Assigned task: Could you retype the listing beneath, keeping each line exactly as it is?

Data shown:
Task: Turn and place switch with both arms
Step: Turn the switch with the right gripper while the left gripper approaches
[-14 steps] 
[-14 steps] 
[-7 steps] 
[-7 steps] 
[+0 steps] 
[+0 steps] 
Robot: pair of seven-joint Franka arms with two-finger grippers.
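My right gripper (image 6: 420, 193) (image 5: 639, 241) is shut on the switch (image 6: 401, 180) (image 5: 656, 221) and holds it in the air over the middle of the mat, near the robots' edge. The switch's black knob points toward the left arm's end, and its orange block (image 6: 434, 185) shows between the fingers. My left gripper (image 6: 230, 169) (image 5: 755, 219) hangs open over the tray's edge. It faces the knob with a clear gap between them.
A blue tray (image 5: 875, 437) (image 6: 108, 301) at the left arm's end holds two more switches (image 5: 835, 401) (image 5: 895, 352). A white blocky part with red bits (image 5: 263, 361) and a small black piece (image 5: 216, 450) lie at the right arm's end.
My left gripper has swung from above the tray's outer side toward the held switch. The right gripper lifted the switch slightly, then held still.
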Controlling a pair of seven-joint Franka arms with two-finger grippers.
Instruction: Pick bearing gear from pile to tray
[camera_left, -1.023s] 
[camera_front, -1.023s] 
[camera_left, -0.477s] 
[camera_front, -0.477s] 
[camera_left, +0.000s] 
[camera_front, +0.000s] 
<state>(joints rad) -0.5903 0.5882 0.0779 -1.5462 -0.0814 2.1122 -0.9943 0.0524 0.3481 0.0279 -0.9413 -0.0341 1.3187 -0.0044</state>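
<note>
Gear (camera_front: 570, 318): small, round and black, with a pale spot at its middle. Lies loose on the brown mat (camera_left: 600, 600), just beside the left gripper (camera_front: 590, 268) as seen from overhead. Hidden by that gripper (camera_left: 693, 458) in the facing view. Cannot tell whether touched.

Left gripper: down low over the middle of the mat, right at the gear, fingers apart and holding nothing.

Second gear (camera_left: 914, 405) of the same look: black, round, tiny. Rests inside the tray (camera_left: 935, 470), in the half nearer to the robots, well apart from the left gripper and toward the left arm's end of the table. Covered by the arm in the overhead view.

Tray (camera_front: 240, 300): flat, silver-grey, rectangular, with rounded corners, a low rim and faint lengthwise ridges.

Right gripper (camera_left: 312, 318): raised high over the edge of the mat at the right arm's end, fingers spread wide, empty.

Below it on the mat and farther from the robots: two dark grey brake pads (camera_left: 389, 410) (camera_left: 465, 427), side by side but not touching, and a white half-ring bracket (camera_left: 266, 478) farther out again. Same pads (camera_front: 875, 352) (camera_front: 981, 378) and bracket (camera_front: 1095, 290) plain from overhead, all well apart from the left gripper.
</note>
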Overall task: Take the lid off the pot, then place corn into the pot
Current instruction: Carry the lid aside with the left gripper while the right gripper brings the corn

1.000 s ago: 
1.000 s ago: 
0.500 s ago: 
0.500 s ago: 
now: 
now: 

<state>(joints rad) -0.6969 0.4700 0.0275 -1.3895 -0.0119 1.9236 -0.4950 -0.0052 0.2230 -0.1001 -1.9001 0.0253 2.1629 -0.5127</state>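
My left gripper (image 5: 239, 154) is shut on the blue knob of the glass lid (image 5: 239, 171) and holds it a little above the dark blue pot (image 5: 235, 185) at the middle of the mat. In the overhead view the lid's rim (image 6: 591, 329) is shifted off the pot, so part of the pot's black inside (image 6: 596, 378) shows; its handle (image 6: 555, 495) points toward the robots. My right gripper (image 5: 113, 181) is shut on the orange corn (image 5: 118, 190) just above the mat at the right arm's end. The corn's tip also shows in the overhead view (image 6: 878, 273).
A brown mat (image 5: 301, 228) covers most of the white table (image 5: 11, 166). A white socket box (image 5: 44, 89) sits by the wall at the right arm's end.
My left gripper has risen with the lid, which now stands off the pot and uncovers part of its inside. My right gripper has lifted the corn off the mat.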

Task output:
Task: Turn and place switch with both arms
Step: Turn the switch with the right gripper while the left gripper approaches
[-14 steps] 
[-14 steps] 
[-7 steps] 
[-7 steps] 
[+0 steps] 
[+0 steps] 
Robot: pair of seven-joint Franka arms with two-finger grippers.
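My right gripper (image 6: 420, 193) (image 5: 639, 241) is shut on the switch (image 6: 401, 180) (image 5: 656, 221) and holds it in the air over the middle of the mat, near the robots' edge. The switch's black knob points toward the left arm's end, and its orange block (image 6: 434, 185) shows between the fingers. My left gripper (image 6: 230, 169) (image 5: 755, 219) hangs open over the tray's edge. It faces the knob with a clear gap between them.
A blue tray (image 5: 875, 437) (image 6: 108, 301) at the left arm's end holds two more switches (image 5: 835, 401) (image 5: 895, 352). A white blocky part with red bits (image 5: 263, 361) and a small black piece (image 5: 216, 450) lie at the right arm's end.
My left gripper has swung from above the tray's outer side toward the held switch. The right gripper lifted the switch slightly, then held still.
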Controlling a pair of seven-joint Franka arms with two-finger grippers.
Instruction: Pick bearing gear from pile to tray
[camera_left, -1.023s] 
[camera_front, -1.023s] 
[camera_left, -0.477s] 
[camera_front, -0.477s] 
[camera_left, +0.000s] 
[camera_front, +0.000s] 
<state>(joints rad) -0.5903 0.5882 0.0779 -1.5462 -0.0814 2.1122 -0.9943 0.0524 0.3481 0.0279 -0.9413 -0.0341 1.3187 -0.0044</state>
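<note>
Gear (camera_front: 570, 318): small, round and black, with a pale spot at its middle. Lies loose on the brown mat (camera_left: 600, 600), just beside the left gripper (camera_front: 590, 268) as seen from overhead. Hidden by that gripper (camera_left: 693, 458) in the facing view. Cannot tell whether touched.

Left gripper: down low over the middle of the mat, right at the gear, fingers apart and holding nothing.

Second gear (camera_left: 914, 405) of the same look: black, round, tiny. Rests inside the tray (camera_left: 935, 470), in the half nearer to the robots, well apart from the left gripper and toward the left arm's end of the table. Covered by the arm in the overhead view.

Tray (camera_front: 240, 300): flat, silver-grey, rectangular, with rounded corners, a low rim and faint lengthwise ridges.

Right gripper (camera_left: 312, 318): raised high over the edge of the mat at the right arm's end, fingers spread wide, empty.

Below it on the mat and farther from the robots: two dark grey brake pads (camera_left: 389, 410) (camera_left: 465, 427), side by side but not touching, and a white half-ring bracket (camera_left: 266, 478) farther out again. Same pads (camera_front: 875, 352) (camera_front: 981, 378) and bracket (camera_front: 1095, 290) plain from overhead, all well apart from the left gripper.
</note>
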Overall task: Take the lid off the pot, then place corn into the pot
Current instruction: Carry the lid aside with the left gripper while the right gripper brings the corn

1.000 s ago: 
1.000 s ago: 
0.500 s ago: 
0.500 s ago: 
now: 
now: 

<state>(joints rad) -0.6969 0.4700 0.0275 -1.3895 -0.0119 1.9236 -0.4950 -0.0052 0.2230 -0.1001 -1.9001 0.0253 2.1629 -0.5127</state>
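My left gripper (image 5: 239, 154) is shut on the blue knob of the glass lid (image 5: 239, 171) and holds it a little above the dark blue pot (image 5: 235, 185) at the middle of the mat. In the overhead view the lid's rim (image 6: 591, 329) is shifted off the pot, so part of the pot's black inside (image 6: 596, 378) shows; its handle (image 6: 555, 495) points toward the robots. My right gripper (image 5: 113, 181) is shut on the orange corn (image 5: 118, 190) just above the mat at the right arm's end. The corn's tip also shows in the overhead view (image 6: 878, 273).
A brown mat (image 5: 301, 228) covers most of the white table (image 5: 11, 166). A white socket box (image 5: 44, 89) sits by the wall at the right arm's end.
My left gripper has risen with the lid, which now stands off the pot and uncovers part of its inside. My right gripper has lifted the corn off the mat.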

The response is finished.